A Diretoria de Rotas Aéreas iniciou em 1968 o armazenamento dos dados
meteorológicos históricos em cartões perfurados, visando
atender os compromisso internacionais assumidos em função da
necessidade de fornecer apoio climatológico às operações
aéreas, às pesquisas meteorológicas e à infra-estrutura
Aeronáutica.
Em continuidade a esse trabalho e visando publicar o Atlas Climatológico
dos Aeródromos Brasileiros, teve início, em 1972, na atual Divisão
de Ciências Atmosféricas (IAE) do Instituto de Aeronáutica
e Espaço (IAE), o Projeto Climatologia Aeronáutica.
Em 1984, numa terceira fase, passou-se a digitar e a armazenar as informações
meteorológicas históricas, diretamente, em meios magnéticos,
em um minicomputador SISCO MB 8000.
No ano de 1992, essa atividade passou a ser executada, de maneira distribuída,
em microcomputadores.
Em 1993, com a criação do Projeto CLIMAT, em cooperação
com a então Diretoria de Eletrônica e Proteção
ao Vôo (DEPV), teve início a digitação dos dados
meteorológicos registrados a partir de 1992, nos Serviços Regionais
de Proteção ao Vôo (SRPV).
No ano de 1994, a digitação dos dados meteorológicos,
registrados antes de 1992, passou a ser executada pelo então Instituto
de Proteção ao Vôo (IPV), hoje Instituto de Controle do
Espaço Aéreo (ICEA), ficando a microfilmagem dos impressos históricos
a cargo da ACA/IAE. Além disso, o arquivamento das informações
meteorológicas históricas, o controle de qualidade, o desenvolvimento
de softwares aplicativos e a publicação de relatórios
técnicos, ficaram sob responsabilidade tanto do IPV quanto da ACA/IAE.

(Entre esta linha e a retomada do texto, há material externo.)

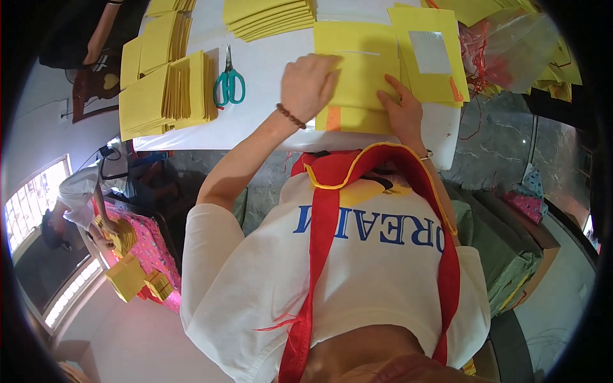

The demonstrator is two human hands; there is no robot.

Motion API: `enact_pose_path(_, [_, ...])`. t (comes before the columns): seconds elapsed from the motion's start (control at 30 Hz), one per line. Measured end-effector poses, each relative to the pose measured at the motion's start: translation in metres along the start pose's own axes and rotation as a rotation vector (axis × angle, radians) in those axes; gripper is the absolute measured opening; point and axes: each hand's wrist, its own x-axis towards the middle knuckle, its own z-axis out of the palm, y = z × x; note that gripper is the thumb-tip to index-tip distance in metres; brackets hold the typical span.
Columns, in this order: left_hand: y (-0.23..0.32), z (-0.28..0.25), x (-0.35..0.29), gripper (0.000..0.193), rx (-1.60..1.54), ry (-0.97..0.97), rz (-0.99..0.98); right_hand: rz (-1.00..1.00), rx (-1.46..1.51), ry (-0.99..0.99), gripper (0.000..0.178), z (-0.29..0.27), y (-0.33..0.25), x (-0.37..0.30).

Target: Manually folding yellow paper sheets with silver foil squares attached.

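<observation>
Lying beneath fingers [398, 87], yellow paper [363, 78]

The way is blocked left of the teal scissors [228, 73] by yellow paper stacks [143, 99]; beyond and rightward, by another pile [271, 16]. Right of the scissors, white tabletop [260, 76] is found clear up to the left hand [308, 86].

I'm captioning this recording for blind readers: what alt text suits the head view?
A person's left hand and right hand are at either side of a yellow paper piece on a white table. Teal-handled scissors and stacks of yellow pieces lie to the left; farther off, another person is beside a pink cloth.
</observation>
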Motion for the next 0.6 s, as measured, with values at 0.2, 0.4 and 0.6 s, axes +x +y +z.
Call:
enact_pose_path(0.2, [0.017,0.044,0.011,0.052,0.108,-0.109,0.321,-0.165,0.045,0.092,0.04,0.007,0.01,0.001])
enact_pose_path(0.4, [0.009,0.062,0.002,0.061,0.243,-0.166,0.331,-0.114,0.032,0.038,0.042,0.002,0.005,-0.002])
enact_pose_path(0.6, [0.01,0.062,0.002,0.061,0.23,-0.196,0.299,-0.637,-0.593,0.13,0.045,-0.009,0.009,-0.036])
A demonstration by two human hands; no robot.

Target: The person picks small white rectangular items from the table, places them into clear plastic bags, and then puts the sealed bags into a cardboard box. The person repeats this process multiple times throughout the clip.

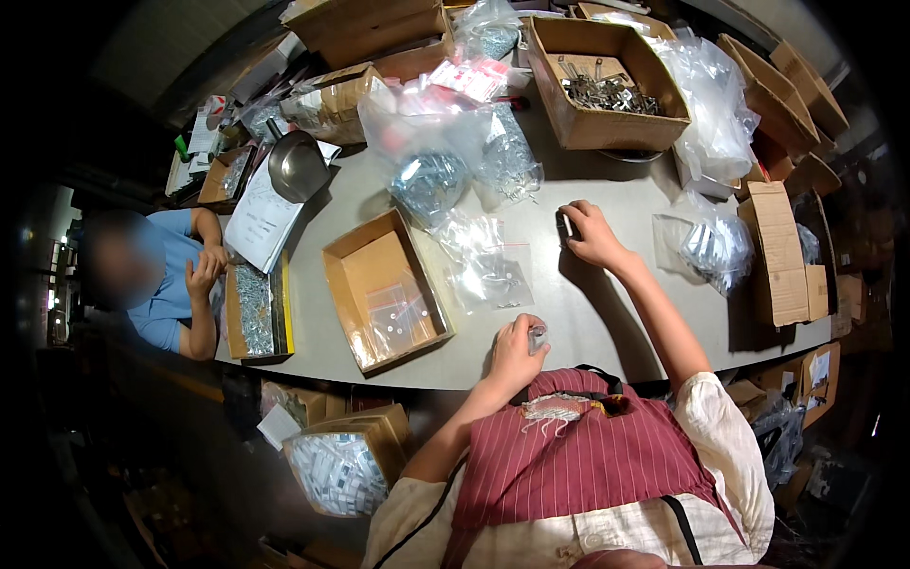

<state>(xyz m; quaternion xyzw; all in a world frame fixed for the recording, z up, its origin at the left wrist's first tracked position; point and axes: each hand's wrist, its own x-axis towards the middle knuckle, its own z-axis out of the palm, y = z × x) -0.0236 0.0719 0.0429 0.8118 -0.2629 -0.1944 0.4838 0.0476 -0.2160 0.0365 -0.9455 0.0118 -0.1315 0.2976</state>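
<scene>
Boxes first. Open cardboard box (607, 81) at far centre of table (607, 313): loose pile of metal clips w/ long pins, heaped toward its right half. Shallow tray box (384, 289) left of centre: small clear zip bags lying flat at its near end, rest bare. Narrow box w/ yellow edge (254, 311) at table's left rim: packed w/ small silvery parts. Floor box (346, 465) below near edge: full of small white packets. Clear bags of metal parts (431, 180) stand mid-table; another such bag (716, 247) at right.

L hand (517, 353) at near table edge, fingers curled round a small clear bag (537, 337) w/ something silvery inside; bag bunched, so long axis can't be read. R hand (592, 232) further out, palm down on tabletop, fingertips closed narrow on a small dark-and-light piece (566, 226); its long axis runs roughly away from the body, toward the far box.

Empty zip bags (488, 266) lie flat betw tray box and R hand, just beside the tray.

Open room: bare tabletop betw the two hands and on to the right rim. Left side crowded. Second person in blue (175, 284) sits at left end, hands near the yellow-edged box.
</scene>
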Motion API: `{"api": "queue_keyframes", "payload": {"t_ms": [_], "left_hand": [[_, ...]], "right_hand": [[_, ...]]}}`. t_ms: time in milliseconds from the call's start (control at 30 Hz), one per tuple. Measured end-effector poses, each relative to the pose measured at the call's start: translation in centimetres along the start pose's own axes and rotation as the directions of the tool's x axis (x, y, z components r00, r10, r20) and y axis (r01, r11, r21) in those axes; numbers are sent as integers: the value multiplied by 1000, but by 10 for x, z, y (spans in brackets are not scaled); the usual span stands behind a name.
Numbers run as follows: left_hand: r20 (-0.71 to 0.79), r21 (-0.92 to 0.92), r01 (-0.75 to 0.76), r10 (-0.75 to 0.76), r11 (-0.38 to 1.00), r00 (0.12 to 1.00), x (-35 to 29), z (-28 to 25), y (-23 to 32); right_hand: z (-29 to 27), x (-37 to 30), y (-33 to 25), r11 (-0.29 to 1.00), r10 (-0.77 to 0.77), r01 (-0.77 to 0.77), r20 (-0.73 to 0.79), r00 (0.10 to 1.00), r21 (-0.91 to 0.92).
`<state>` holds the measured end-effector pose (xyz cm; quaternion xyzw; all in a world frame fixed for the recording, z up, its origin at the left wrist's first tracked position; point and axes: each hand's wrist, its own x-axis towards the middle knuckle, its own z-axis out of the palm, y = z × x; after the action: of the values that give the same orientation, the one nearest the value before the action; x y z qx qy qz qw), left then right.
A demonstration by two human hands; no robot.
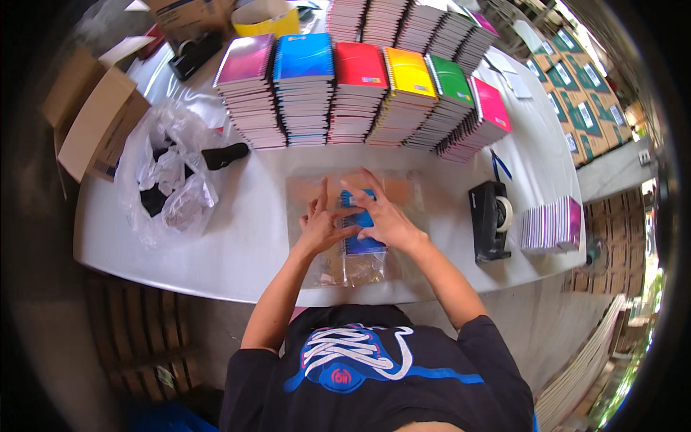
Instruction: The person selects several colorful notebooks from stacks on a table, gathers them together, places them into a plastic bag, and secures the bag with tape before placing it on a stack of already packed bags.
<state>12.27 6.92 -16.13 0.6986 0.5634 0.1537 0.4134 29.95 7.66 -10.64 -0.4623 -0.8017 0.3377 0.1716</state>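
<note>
Near the front edge of the white table, a blue spiral notebook (366, 243) lies in or under clear plastic bags (360, 273); I cannot tell which. My left hand (322, 225) rests over its left side with the fingers spread. My right hand (389, 222) lies across the notebook's upper and right part, fingers stretched apart, its thumb close to my left fingertips. Neither hand grips anything. Under the plastic, beside the notebook, brownish areas show. Parts of the blue cover are hidden by my fingers.
Tall notebook stacks, including purple (245, 61), blue (304, 57), red (358, 65) and yellow (410, 74), line the back. A black tape dispenser (484, 223), pliers (502, 165) and small notebooks (551, 227) sit right. A crumpled plastic bag (191, 205) and cardboard box (101, 133) stand left.
</note>
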Motion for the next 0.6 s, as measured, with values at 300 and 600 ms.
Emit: {"api": "queue_keyframes", "payload": {"t_ms": [300,600], "left_hand": [[-47,-248,-150,142,957,989,6,6,-19],[-45,-359,-101,91,928,995,12,13,-19]], "right_hand": [[-126,-233,146,619,387,-781,-831,400,-88],[-138,-271,193,398,812,-651,82,578,646]]}}
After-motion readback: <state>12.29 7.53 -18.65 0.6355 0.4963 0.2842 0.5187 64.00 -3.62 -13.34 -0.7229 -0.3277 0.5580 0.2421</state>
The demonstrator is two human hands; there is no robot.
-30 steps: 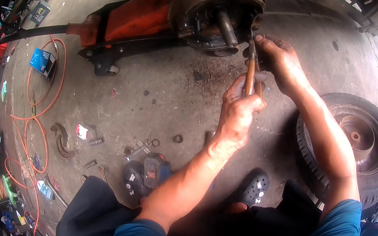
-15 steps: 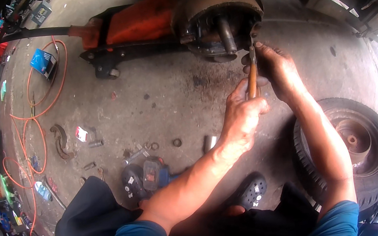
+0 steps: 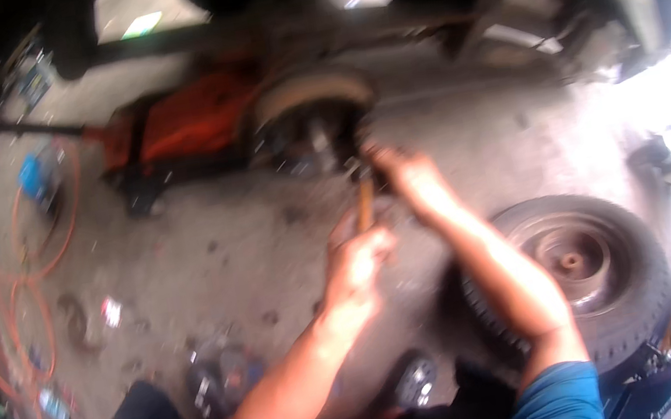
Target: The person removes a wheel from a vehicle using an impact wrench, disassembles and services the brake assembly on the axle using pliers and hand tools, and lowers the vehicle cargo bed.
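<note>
My left hand point(image 3: 353, 270) is closed around the orange handle of a hand tool point(image 3: 366, 204). Its metal head points up and away from me, toward the right side of a wheel brake assembly point(image 3: 276, 148). Blur hides the exact kind of tool. Beside the tool's head, my right hand point(image 3: 408, 178) has its fingers bent together at the lower right of the assembly. Whatever those fingers grip cannot be made out. A rusty curved rim point(image 3: 314, 91) and a light metal spindle point(image 3: 321, 143) show on the assembly.
A tyre on a rusty wheel point(image 3: 632, 284) lies beside my right forearm. An orange-red floor jack point(image 3: 201, 121) sits left of the assembly. Farther left are an orange hose point(image 3: 48, 324), a blue box point(image 3: 34, 177) and a curved metal piece point(image 3: 76, 322). My shoe point(image 3: 415, 380) is below.
The view has shifted and blurred: the assembly, jack and tyre now appear farther left, and more of the vehicle's underside shows. Both hands stay at the assembly with the tool.
</note>
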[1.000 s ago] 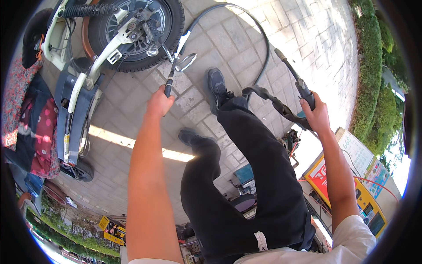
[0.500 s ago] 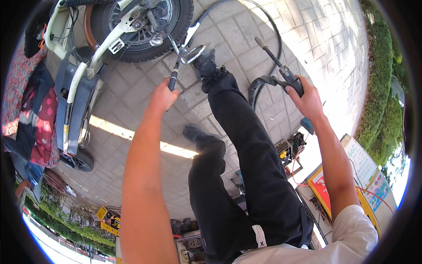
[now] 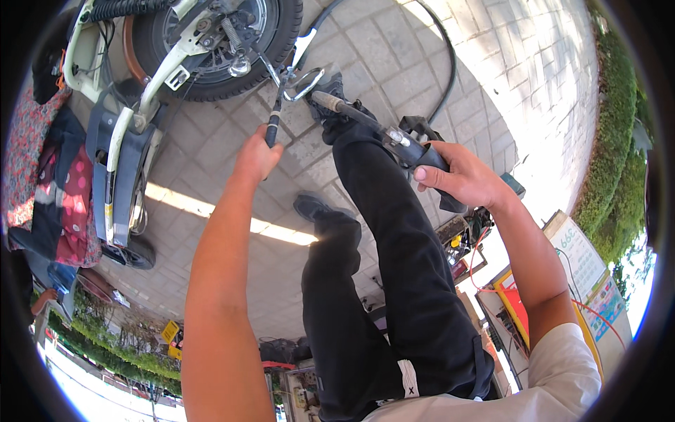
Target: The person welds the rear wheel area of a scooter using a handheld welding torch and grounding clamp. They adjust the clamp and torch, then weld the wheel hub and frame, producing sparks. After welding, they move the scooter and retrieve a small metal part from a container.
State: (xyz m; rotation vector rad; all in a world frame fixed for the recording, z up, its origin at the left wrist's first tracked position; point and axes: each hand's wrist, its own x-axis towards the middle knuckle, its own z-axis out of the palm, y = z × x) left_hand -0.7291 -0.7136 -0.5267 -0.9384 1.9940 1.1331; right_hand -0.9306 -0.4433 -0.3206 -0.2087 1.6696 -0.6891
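Note:
My right hand [image 3: 464, 176] is wrapped round the black handle of a welding torch [image 3: 404, 144]. Its long neck points left, and the tan tip overlaps my shoe [image 3: 332, 88] in the picture, close to a shiny bent metal loop [image 3: 306, 84]. In my left hand [image 3: 259, 156] is a slim dark-handled tool [image 3: 273, 125], gripped near its lower end. The tool's thin upper end meets the metal loop; whether it clamps the loop I cannot tell. The loop sits beside the wheel [image 3: 274, 63] of a two-wheeler with a pale frame [image 3: 167, 77].
A black hose [image 3: 450, 63] curves over the paving at the upper right. Patterned cloths [image 3: 76, 190] hang at the left. Tool boxes and small parts [image 3: 460, 243] lie right of my legs, near a yellow-edged case [image 3: 517, 302] and an orange cord [image 3: 594, 309]. A hedge [image 3: 612, 155] borders the right.
My right hand has moved left and slightly down with the welding torch, swinging its tip left to the metal loop. My left hand has barely moved.

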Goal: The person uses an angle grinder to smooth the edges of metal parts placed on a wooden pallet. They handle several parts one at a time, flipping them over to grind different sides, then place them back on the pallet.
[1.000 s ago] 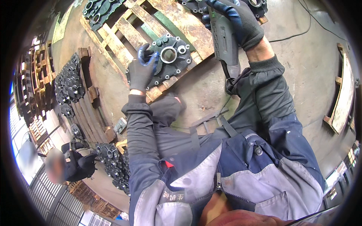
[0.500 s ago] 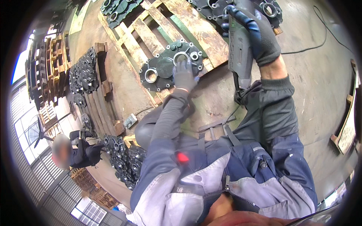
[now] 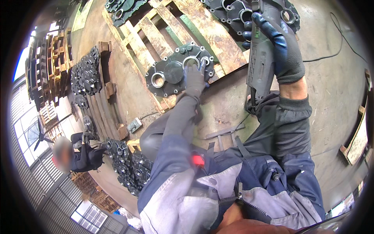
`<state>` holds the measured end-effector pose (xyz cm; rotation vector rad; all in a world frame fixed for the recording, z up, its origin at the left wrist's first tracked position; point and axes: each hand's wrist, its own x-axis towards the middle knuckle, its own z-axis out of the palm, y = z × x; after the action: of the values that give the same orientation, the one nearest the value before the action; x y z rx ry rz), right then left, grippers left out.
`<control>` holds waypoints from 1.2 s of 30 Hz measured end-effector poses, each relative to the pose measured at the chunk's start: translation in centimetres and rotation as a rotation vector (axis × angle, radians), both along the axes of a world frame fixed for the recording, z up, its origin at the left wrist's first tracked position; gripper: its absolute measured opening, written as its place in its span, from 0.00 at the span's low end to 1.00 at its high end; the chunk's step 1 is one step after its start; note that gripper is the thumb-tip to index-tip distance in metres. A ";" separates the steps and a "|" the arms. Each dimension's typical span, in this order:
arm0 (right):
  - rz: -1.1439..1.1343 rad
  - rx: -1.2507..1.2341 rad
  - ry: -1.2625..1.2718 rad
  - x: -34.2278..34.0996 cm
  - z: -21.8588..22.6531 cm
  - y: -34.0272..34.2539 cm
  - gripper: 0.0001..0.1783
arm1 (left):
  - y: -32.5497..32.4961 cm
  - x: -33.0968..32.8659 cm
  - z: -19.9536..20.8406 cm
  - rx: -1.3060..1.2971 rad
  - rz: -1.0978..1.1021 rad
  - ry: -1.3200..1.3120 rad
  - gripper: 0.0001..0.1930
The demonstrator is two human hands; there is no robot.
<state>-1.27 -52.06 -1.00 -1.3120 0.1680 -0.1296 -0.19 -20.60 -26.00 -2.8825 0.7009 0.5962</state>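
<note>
A dark green cast gearbox cover [image 3: 172,73] with round machined bores and bolt holes along its rim lies flat on the near end of a wooden pallet. My left hand [image 3: 195,76], in a grey glove, rests on this cover beside the middle bore. Its fingers are stretched out, one reaching to the small bore at the right. My right hand [image 3: 287,54], in a grey glove with blue fingers, is wrapped round the body of a dark grey corded power tool [image 3: 260,68]. The tool's cord end points toward me; its working end is cut off at the top edge.
Further covers [image 3: 124,9] lie at the far end of the pallet [image 3: 212,31]. Stacked castings [image 3: 87,72] and a seated person [image 3: 83,154] are at the left. A black cable [image 3: 329,55] crosses the floor at the right, near a leaning wooden board [image 3: 355,142].
My left hand has shifted slightly right, with a finger now at the small bore. The power tool and my right hand appear a little farther right and lower, as the whole view shifts slightly.
</note>
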 end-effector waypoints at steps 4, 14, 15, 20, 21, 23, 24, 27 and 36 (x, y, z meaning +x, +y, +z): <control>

Também em 1994, a DEPV atribuiu ao IPV a responsabilidade pelo desenvolvimento
do Banco de Dados Climatológicos (BDC) do Sistema de Controle do Espaço
(SISCEAB).
As primeiras atividades no BDC foram iniciadas em 1995, com a formação
da equipe de desenvolvimento e a aquisição da estação
de trabalho Silicon Graphics, para armazenar o Banco de Dados. A referida
fase do projeto foi concluída em 1996.
Em 1997 a antiga estação de trabalho foi substituída
por uma SUN ULTRA 2 , mais moderna, quando foi realizada a primeira transferência
de registros.
Em de 1999, foi contratado um analista de sistemas para o projeto. Nesta época,
foram carregados 11 milhões de registros meteorológicos de superfície
no BDC.
Atualmente, os dados climatológicos históricos estão
sendo digitados nos Centros Integrados de Defesa Aérea e Controle Tráfego
Aéreo (CINDACTA), no SRPV de São Paulo e no ICEA.
Todos os dados digitados, após passarem por testes de qualidade, são
carregados no BDC, em fase final de desenvolvimento no ICEA.